- [Prompt] Somewhere below is a line with "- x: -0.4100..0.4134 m" and, later, a line with "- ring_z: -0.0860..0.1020"; repeat those two lines and all the lines between them, exactly as they are.

(Material for the task begins)

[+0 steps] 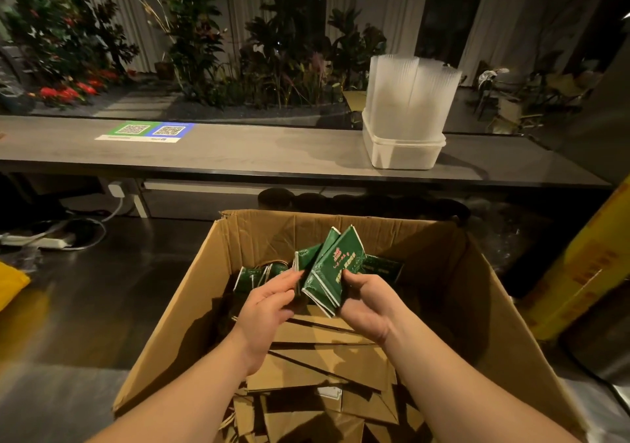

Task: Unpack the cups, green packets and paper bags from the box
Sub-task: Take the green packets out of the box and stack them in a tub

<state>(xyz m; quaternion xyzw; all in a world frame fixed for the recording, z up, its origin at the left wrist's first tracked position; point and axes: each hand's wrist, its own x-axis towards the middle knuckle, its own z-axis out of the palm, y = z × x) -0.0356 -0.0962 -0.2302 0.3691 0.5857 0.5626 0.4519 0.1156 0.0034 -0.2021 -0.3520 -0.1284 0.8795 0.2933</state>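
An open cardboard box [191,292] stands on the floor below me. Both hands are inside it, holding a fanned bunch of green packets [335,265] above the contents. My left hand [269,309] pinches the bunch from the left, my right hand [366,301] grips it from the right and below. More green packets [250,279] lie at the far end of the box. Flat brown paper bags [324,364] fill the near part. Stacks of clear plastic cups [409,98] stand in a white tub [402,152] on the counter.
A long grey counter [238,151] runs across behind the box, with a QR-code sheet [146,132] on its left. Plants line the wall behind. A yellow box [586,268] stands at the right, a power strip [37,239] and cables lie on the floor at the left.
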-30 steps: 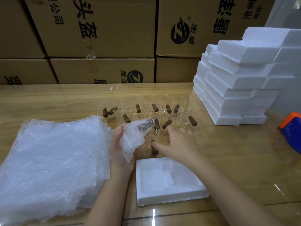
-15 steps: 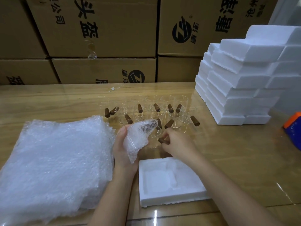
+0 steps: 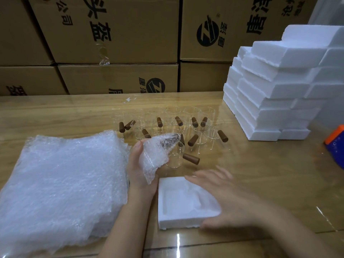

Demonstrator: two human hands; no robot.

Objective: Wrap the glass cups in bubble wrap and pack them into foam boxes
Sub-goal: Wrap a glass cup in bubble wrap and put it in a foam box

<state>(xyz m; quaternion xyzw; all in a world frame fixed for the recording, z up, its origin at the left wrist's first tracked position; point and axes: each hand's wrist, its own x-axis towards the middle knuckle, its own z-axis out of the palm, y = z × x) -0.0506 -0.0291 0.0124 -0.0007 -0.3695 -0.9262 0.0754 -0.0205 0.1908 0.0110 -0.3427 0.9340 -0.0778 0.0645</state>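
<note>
Left grip (image 3: 141, 172) is closed round a bubble-wrapped cup (image 3: 158, 155) and holds it up off the desk (image 3: 260, 174), with the wrapped brown handle pointing up and to the right.

At the far left, a thick stack of bubble wrap (image 3: 61, 183) covers the near-left of the desk. Its ragged right edge lies just beside the back of that hand. Next comes an open foam box (image 3: 178, 221), flat near the front edge with its moulded recess facing up and its left wall just beside the left wrist. Beyond it, loose glass cups (image 3: 197, 127) with brown handles stand clustered mid-desk. The nearest cup (image 3: 178, 161) sits just behind the wrapped one, handle pointing right.

Right grip (image 3: 223, 198) is wide, its fingers spread flat and blurred over the right half of the foam box, thumb by the near right corner. I cannot tell whether the palm touches the foam. To its right, bare wood runs out to the stacked foam boxes (image 3: 275, 108), which stand near the rightmost cups. An orange and blue object (image 3: 335, 144) is cut off at the right. Cartons (image 3: 115, 30) wall the desk's back edge.
</note>
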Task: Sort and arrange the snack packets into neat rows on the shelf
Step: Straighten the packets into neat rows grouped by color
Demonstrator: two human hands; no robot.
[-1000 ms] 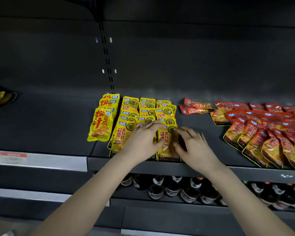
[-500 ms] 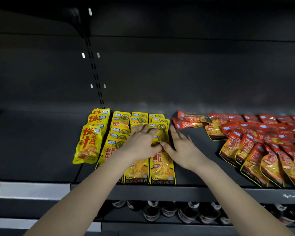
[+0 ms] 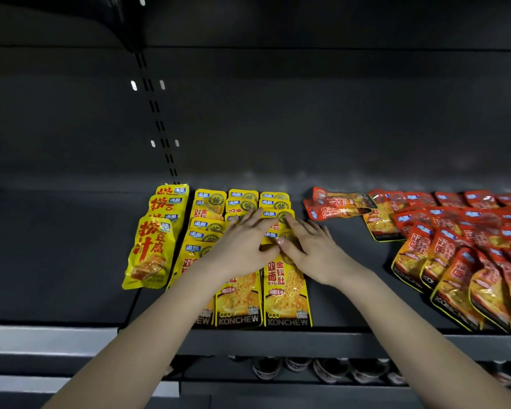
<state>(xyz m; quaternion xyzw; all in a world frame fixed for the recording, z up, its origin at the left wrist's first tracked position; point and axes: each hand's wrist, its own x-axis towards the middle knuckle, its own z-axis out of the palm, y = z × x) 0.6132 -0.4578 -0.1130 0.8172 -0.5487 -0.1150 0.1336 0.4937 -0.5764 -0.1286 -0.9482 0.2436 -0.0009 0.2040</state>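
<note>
- right of the slotted upright, on the shelf: yellow konchew packets in overlapping rows.
- left hand and right hand flat, fingers spread, pressing the row farthest from the upright.
- seemingly squaring that row; next, probably straightening the looser red packets beyond.

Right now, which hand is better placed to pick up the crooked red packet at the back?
Right. The right hand lies nearest the red packet, with bare shelf between; the left hand rests farther left on the yellow packets and would have to cross over.
</note>
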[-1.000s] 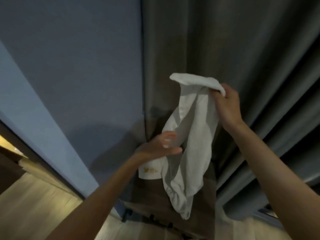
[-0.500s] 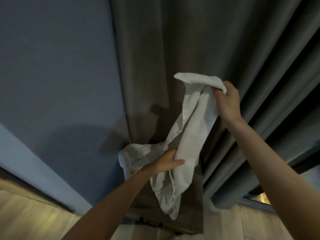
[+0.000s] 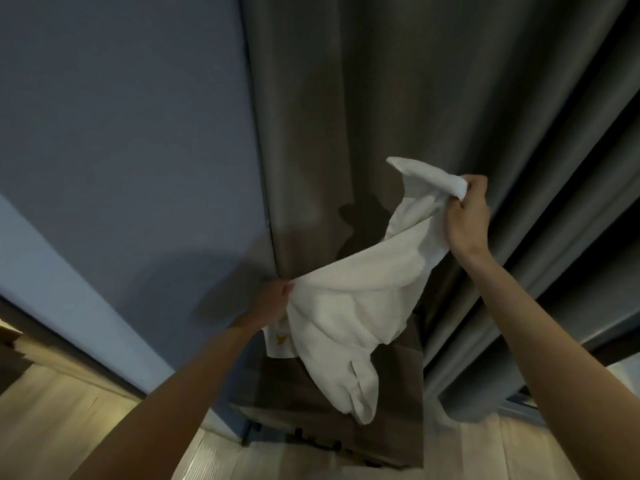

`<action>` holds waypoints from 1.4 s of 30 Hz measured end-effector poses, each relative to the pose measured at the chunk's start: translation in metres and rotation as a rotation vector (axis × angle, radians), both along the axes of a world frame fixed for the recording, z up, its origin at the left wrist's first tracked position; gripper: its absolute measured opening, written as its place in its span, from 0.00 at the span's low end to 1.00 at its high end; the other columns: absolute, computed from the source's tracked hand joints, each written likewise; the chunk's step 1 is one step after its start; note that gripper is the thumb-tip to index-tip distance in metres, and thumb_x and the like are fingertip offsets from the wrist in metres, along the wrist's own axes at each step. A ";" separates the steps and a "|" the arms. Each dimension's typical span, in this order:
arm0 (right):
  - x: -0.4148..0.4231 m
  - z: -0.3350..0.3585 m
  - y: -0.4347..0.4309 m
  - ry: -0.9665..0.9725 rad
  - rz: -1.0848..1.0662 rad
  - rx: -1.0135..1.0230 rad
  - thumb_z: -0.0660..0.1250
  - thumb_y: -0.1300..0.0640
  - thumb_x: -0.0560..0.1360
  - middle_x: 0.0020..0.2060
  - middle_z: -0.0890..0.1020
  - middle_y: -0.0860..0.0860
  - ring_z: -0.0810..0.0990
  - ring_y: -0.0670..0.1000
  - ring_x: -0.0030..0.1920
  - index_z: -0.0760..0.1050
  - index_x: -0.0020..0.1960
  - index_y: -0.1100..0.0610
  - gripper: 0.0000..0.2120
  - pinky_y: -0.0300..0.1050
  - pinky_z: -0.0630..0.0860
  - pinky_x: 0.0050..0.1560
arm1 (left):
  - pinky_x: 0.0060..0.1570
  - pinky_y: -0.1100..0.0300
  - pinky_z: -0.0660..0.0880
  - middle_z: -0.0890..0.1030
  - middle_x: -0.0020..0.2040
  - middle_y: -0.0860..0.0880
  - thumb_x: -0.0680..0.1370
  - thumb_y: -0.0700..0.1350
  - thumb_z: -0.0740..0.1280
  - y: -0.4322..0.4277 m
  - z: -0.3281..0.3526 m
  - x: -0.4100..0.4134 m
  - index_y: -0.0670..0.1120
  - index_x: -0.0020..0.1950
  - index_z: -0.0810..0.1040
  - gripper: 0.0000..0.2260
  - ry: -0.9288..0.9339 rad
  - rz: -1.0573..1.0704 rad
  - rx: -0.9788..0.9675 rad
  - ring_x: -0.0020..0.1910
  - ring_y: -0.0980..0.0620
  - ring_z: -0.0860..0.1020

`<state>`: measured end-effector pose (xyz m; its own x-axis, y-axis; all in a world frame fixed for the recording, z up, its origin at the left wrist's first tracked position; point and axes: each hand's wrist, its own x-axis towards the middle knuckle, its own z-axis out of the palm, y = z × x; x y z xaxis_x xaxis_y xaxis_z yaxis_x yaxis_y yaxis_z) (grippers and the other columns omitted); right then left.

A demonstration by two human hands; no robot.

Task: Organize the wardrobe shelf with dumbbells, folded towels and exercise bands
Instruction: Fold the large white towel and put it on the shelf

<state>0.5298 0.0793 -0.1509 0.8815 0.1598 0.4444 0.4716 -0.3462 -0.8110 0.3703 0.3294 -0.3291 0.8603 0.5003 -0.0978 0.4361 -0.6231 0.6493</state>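
Grey curtain [image 3: 433, 98] fills upper right, blue wall [image 3: 121, 133] left, dark cabinet [image 3: 311, 410] bottom centre, partly covered by white towel [image 3: 346, 306] mid-frame. Left hand [image 3: 273, 299] pinches its lower-left edge, right hand [image 3: 465, 216] grips the top corner.

Left hand [image 3: 273, 301] fingertips hidden behind towel [image 3: 346, 306]. Yellow mark [image 3: 280, 338] on towel corner too small to read. Left forearm [image 3: 173, 393] cut off at bottom edge, right forearm [image 3: 554, 341] at right edge.
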 end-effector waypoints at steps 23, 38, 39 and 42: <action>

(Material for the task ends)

- [Exercise solution]
  - x: -0.4100..0.4134 m
  - index_y: -0.0670..0.1120
  - index_x: -0.0020..0.1950
  - index_z: -0.0810..0.1040
  - gripper: 0.0000..0.2260
  - ry: -0.9288..0.9339 rad
  - rz: -1.0573..1.0704 rad
  - rx: -0.9788..0.9675 rad
  - ring_x: -0.0020..0.1910
  - ring_y: -0.0980..0.0620
  - ring_z: -0.0860..0.1020

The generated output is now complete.